This is known from experience, and it's just common sense: you make a prediction for a correlation on an existing data set, but you verify it with new data which is not using the same data, but new data specifically taken to test the hypothesis you found.
The problem of large-data sets, people finding spurious correlations by statistical accident, happens all the time in high-energy physics--- these are the "3-sigma events" which show up every few years, where there is a bump in the cross section that superficially has a 1 in a thousand chance of being random chance. The problem is that you are sifting through thousands of data points to find these exceptional events, so it isn't really 1 in a thousand, more like 1 in 1, and when the experiments are repeated to check whether there is something there, 9 times out of 10, there's nothing there.
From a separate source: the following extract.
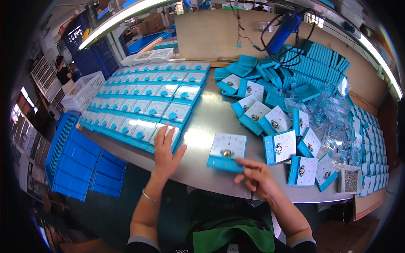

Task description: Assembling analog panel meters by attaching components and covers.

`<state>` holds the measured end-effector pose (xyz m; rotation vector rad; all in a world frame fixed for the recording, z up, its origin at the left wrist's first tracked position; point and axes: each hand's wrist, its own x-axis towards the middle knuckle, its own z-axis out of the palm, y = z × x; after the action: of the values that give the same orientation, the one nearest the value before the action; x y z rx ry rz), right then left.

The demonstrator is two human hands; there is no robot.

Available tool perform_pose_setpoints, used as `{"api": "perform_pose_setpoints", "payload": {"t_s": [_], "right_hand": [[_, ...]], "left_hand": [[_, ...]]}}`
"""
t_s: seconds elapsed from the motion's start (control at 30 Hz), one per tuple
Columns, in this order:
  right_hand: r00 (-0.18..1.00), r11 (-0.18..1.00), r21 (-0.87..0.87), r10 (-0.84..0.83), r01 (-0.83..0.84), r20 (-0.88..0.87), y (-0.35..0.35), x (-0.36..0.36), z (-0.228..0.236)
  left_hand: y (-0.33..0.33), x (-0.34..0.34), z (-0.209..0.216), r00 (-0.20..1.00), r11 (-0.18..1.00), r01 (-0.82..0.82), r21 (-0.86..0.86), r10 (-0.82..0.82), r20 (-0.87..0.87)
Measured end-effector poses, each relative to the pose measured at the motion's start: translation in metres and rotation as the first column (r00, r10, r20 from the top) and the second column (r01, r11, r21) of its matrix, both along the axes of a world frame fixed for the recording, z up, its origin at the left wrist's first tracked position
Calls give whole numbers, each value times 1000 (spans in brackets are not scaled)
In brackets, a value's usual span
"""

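Observation:
A blue-based panel meter (228, 145) with a white dial face and a brass-coloured movement lies on the metal table in front of me. My right hand (258, 177) is at its lower right corner, index finger stretched to the blue edge, thumb apart and the other fingers partly curled. It does not grip the meter. My left hand (166, 154) is open with fingers spread, over the near right corner of the rows of covered meters (145, 100). Those meters have clear covers with round blue knobs. Nothing shows in the left hand.
Several uncovered meters (279, 145) lie to the right, beside a heap of clear covers (333, 122). Blue empty cases (312, 63) are stacked behind. A white box of small metal parts (350, 180) stands at the right edge. A blue tool (284, 33) hangs overhead. Blue crates (76, 158) stand at left.

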<state>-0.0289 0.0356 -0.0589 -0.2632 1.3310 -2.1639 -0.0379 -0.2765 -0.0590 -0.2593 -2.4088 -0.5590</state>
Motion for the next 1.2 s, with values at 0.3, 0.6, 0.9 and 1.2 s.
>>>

So when you are data mining, you can say "look what I found", but you shouldn't be so sure it is real until someone tests it on new data, unless the statistics are 1 in a million certain, or 1 in a billion if you are going through millions of points. If you can't take new data realistically, you should split your data set in two ahead of time, look for effects in one half, and then verify these effects on the second half. If you are automating the search on the first half, make sure you are not finding thousands of examples in the first half and then "validating" a handful on the second half with 3-sigma confidence, since this is likely just a statistical fluke.
Going to 5-sigma confidence, one in a million chance of a fluke, gets rid of these in most practical circumstances, when there are only thousands of seach positions. This is why high-energy physicists wait until they have 5-sigma evidence before annoncing, even though a 1-in-1000 would normally be good enough to never get burned, because 1 in a 1000 is really 1 in 1 when you are sifting through thousands of positions.
The basic result is the common sense dictum that your confidence should be 1 in 1000 times the number of trials you make, if it isn't, you aren't finding something significant.